[Math] Convergence of $\int\limits_1^{\infty}x^\alpha\sin(x^\beta)dx$

Question

I need to show that
$$
\int\limits_1^{\infty}x^\alpha\sin(x^\beta)dx
$$
converges if and only if $\alpha + 1 < \beta$. I used substitution and integration to get
$$
\lim\limits_{t\to\infty}\int\limits_1^tx^\alpha\sin(x^\beta)dx \overset{u = x^\beta}{\underset{du = \beta x^{\beta-1}}{=} }\lim\limits_{t\to\infty}\left(\frac{1}{\beta}\int\limits_1^{t^\beta}u^{\frac{\alpha + 1 – \beta}{\beta}}\sin{u}du\right)
$$
If $\alpha + 1 -\beta < 0$, then we have a product if a function with bounded anti-derivative and a differentiable decreasing function which tend to 0, and from Dirichlet's criterion, the integral converges.

For the converse, I used integration by parts
$$
= \frac{1}{\beta}\lim\limits_{t\to\infty}\left(\left.-u^{\frac{\alpha + 1-\beta}{\beta}}\cos{u}\right|_1^{t^\beta} + \frac{\alpha+1-\beta}{\beta}\int\limits_1^{t^\beta}u^{\frac{\alpha + 1-2\beta}{\beta}}\cos{u}du\right)
$$
For $\alpha + 1 -\beta\geq 0$, I get that the first term indeed diverges, but this is not enough to show total divergence. How can one show it?

Answer 1

For $\beta>0$, $$ \int_1^{+\infty}x^\alpha\sin(x^\beta)\mathrm dx=\frac{1}{\beta}\int_1^{+\infty}u^{\frac{\alpha + 1 - \beta}{\beta}}\sin{u}\mathrm du=\frac{1}{\beta}\int_1^{+\infty}\frac{\sin u}{u^{p}} \mathrm du $$ with $p=1-\frac{\alpha + 1 }{\beta}$.

If $p >1$ the integral $\int_1^{+\infty}\frac{\sin u}{u^{p}}\mathrm du$ converges absolutely; in fact $\left|\frac{\sin u}{u^{p}}\right|\le\frac{1}{u^{p}}$ and $\int_1^{+\infty}\frac{1}{u^{p}}\mathrm du$ converges for $p>1$. From the Comparison Test, $\int_1^{+\infty}\left|\frac{\sin u}{u^{p}}\right|\mathrm du$ converges.

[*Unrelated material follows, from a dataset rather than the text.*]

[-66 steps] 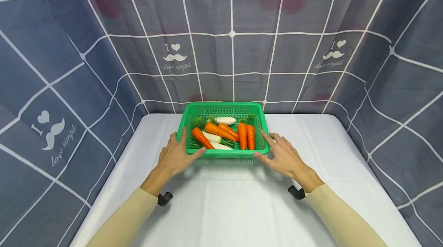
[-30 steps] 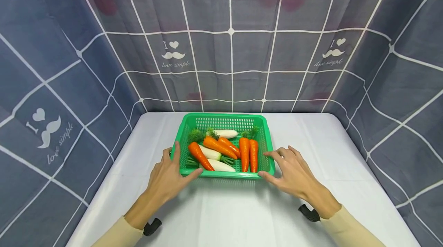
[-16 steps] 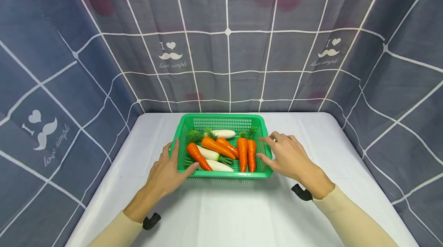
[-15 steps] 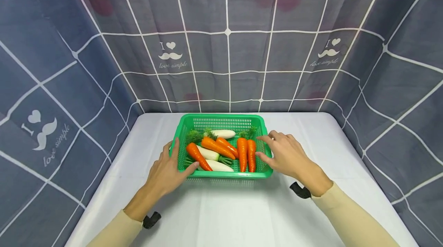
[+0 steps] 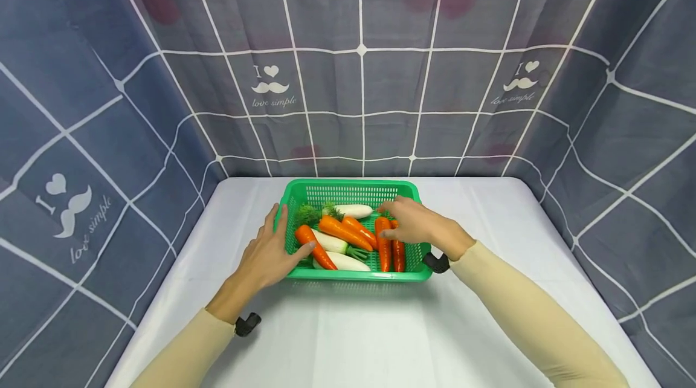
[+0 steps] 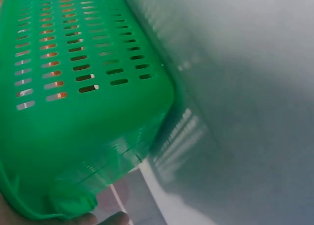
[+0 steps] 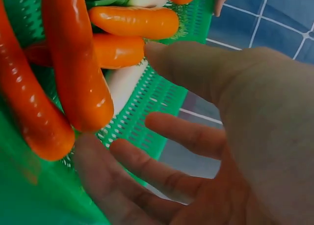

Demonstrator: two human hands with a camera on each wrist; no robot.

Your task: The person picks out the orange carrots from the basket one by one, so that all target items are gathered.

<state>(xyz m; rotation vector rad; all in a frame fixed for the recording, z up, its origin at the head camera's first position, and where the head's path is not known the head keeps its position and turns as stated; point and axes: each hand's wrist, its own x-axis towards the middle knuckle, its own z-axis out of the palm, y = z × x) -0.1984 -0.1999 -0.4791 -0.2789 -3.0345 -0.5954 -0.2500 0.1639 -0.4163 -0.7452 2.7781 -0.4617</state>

If $0< p\le 1$, the integral $\int_1^{+\infty}\frac{\sin u}{u^{p}}\mathrm du$ converges conditionally. For given $z\ge 1$, $$\left|\int_1^{z}\sin u\mathrm du\right|=\left|\cos 1-\cos z\right|\le 2$$ and $\frac{1}{u^{p}}$ approaches zero monotonically as $u\to\infty$ for $p>0$. Dirichlet's Test implies that $\int_1^{+\infty}\frac{\sin u}{u^{p}}\mathrm du$ converges for $p >0$. On the other hand, it is clear that $$ \left|\frac{\sin u}{u^{p}}\right|\ge \frac{\sin^2 u}{u}=\frac{1}{2u}-\frac{\cos(2u)}{2u} $$ where $\int_1^{+\infty}\frac{\cos(2u)}{2u}\mathrm du$ converges by Dirichlet's Test, and $\int_1^{+\infty}\frac{1}{2u}\mathrm du$ diverges. Hence for $0< p\le 1$, the integral $\int_1^{+\infty}\frac{\sin u}{u^{p}}\mathrm du$ converges conditionally.

Thus for $\beta>0$, $$ \int_1^{+\infty}x^\alpha\sin(x^\beta)\mathrm dx $$ converges absolutely for $\alpha<-1$ and conditionally for $-1\le\alpha<\beta-1$

In a similar way you can discuss the convergence of the integral for $\beta<0$, $$ \int_1^{+\infty}x^\alpha\sin(x^\beta)\mathrm dx=\frac{-1}{\beta}\int_0^1 u^{\frac{\alpha + 1 - \beta}{\beta}}\sin{u}\mathrm du=\frac{-1}{\beta}\int_0^1\frac{\sin u}{u^{p}} \mathrm du=\frac{1}{\gamma}\int_0^1\frac{\sin u}{u^{p}} \mathrm du $$ with $\gamma=-\beta>0$ and $p=1-\frac{\alpha + 1 }{\beta}=1+\frac{\alpha + 1 }{\gamma}$.

For $u\to 0$, we have $\sin u\sim u$ and then $\frac{\sin u}{u^{p}}\sim \frac{1}{u^{p-1}}$. Thus the integral converges for $p-1<1$, that is $p<2$ or $$ \alpha+1 <\gamma=-\beta$$

Thus for $\beta<0$, $$ \int_1^{+\infty}x^\alpha\sin(x^\beta)\mathrm dx $$ converges for $ \alpha <-\beta-1$.